I’m a great fan of Abercrombie’s adult-level novels — six so far, the original trilogy plus three more set in the same bloody-minded world. (He’s done a YA trilogy, too, but that’s a rather different sort of story.) If you’ve read those books, you’ll undoubtedly enjoy these thirteen shorter pieces. But if you’re new to Joe’s work, these really won’t mean much to you.

First, only about half of them are really “stories” in the usual sense. The rest are vignettes, extended anecdotes, scenes from untold back-stories, and leftover scraps of narrative. High-quality writing, certainly, but still scraps.

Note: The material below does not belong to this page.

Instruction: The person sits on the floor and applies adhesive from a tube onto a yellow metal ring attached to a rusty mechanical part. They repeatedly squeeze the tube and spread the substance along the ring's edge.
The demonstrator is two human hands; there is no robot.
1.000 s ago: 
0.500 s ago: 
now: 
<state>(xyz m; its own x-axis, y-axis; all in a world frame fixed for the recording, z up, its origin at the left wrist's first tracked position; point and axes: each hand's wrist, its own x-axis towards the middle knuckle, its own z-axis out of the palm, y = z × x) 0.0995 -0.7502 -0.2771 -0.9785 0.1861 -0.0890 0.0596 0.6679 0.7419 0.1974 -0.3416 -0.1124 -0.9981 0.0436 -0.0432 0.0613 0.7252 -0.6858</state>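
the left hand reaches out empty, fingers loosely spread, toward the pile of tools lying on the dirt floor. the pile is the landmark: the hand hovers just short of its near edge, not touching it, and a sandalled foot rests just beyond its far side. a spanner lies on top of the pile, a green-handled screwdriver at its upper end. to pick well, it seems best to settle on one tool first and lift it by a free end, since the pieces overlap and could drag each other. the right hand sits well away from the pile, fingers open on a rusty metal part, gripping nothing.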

You’ll meet Glotka in his bravo days, still a champion swordsman, not yet the post-torture inquisitor, and Shevedriah, the petite lesbian thief, and her partner, the lusty Javre. Curden Craw from Heroes is here, and Monzcarro Murcatto from Best Served Cold, and Shy from The Far Country, when she was still a wanted woman in the Near Country. But Joe doesn’t tell you anything else about them, so only the established fan will really understand who they all are.

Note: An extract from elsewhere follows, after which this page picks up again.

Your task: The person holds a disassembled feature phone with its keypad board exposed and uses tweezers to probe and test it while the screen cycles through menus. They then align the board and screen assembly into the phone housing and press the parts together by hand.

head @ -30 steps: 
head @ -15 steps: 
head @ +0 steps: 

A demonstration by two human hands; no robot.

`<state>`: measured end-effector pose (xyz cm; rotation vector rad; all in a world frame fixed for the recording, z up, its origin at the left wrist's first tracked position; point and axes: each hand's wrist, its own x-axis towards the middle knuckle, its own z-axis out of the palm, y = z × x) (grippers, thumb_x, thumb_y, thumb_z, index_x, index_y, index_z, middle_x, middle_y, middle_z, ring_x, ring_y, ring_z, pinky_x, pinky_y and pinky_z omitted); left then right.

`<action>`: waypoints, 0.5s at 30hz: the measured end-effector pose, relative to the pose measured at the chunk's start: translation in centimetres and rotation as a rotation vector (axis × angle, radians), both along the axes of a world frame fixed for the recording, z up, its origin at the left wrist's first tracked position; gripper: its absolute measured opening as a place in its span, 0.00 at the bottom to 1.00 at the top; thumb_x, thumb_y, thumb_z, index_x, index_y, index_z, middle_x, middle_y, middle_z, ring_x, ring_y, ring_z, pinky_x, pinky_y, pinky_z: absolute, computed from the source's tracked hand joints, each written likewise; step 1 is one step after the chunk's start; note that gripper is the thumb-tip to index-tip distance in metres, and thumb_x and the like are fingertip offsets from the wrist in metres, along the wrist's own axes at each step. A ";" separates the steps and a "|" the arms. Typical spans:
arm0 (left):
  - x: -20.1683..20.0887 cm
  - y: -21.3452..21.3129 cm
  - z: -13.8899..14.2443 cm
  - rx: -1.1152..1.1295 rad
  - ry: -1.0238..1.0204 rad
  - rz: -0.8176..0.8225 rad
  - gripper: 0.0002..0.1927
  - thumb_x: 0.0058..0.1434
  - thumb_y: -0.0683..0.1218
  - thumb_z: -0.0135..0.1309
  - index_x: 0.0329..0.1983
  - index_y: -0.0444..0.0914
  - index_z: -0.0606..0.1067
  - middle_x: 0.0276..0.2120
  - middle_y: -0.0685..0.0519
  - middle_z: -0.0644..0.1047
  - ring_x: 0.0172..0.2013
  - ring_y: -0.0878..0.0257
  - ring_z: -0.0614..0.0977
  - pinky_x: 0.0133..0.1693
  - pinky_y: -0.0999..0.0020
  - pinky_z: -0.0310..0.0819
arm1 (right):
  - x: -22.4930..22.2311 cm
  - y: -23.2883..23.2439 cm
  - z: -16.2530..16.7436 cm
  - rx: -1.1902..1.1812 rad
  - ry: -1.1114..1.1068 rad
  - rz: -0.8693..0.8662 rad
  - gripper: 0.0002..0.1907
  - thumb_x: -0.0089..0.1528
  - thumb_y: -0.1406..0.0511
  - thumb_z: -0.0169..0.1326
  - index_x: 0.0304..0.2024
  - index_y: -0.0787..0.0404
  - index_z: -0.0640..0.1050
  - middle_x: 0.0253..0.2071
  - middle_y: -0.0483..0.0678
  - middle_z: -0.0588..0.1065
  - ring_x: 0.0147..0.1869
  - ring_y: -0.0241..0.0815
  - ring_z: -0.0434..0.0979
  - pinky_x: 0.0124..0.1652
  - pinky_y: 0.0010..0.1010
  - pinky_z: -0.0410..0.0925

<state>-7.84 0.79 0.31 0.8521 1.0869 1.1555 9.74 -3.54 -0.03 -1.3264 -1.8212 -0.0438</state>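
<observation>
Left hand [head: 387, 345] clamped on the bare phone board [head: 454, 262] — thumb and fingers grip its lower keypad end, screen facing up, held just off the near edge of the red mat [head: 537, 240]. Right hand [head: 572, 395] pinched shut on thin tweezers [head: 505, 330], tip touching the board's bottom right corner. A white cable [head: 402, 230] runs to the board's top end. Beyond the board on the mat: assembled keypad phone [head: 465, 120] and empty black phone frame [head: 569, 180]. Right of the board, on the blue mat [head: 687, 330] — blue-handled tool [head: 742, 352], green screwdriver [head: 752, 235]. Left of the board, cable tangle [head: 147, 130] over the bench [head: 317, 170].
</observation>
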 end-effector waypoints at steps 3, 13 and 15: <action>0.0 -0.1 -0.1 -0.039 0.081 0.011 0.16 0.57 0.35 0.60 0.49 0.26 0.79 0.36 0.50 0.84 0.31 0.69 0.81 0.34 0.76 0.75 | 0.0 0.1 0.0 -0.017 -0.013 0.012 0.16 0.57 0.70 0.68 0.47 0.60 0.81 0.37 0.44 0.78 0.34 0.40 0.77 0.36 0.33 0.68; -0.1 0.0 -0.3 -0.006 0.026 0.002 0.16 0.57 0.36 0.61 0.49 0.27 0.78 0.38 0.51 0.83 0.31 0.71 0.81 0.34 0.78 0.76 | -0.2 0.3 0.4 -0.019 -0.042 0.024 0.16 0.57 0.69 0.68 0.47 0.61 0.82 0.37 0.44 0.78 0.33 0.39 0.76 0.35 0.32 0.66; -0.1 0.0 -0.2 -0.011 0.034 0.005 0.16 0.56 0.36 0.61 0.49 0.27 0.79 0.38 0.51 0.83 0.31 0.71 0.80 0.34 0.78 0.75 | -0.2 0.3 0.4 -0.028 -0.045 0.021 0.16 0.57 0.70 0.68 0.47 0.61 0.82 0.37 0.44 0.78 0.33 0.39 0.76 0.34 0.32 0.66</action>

Still, there are several very good actual stories here, too. The best is probably the previously published “Tough Times All Over,” featuring Carcolf when she was a young, high-risk courier (she turns up as Shev’s highly untrustworthy lady-love in several of the other pieces), and the convoluted plot is delicious. Also first-rate is “Yesterday, Near a Village Called Barden,” set during the Union’s invasion of the north, a consideration of what war is like from the POV of the unheroic guys in the baggage train. Unsettling at the very least. The writing style throughout the book is highly visual. The off-center humor is also what we’ve come to expect from Joe, the sort of humor familiar to soldiers and the downtrodden and those who must constantly look over their shoulders. Still, this would have been a more successful volume if more care had been given in seeing that each piece was actually a fully-formed story.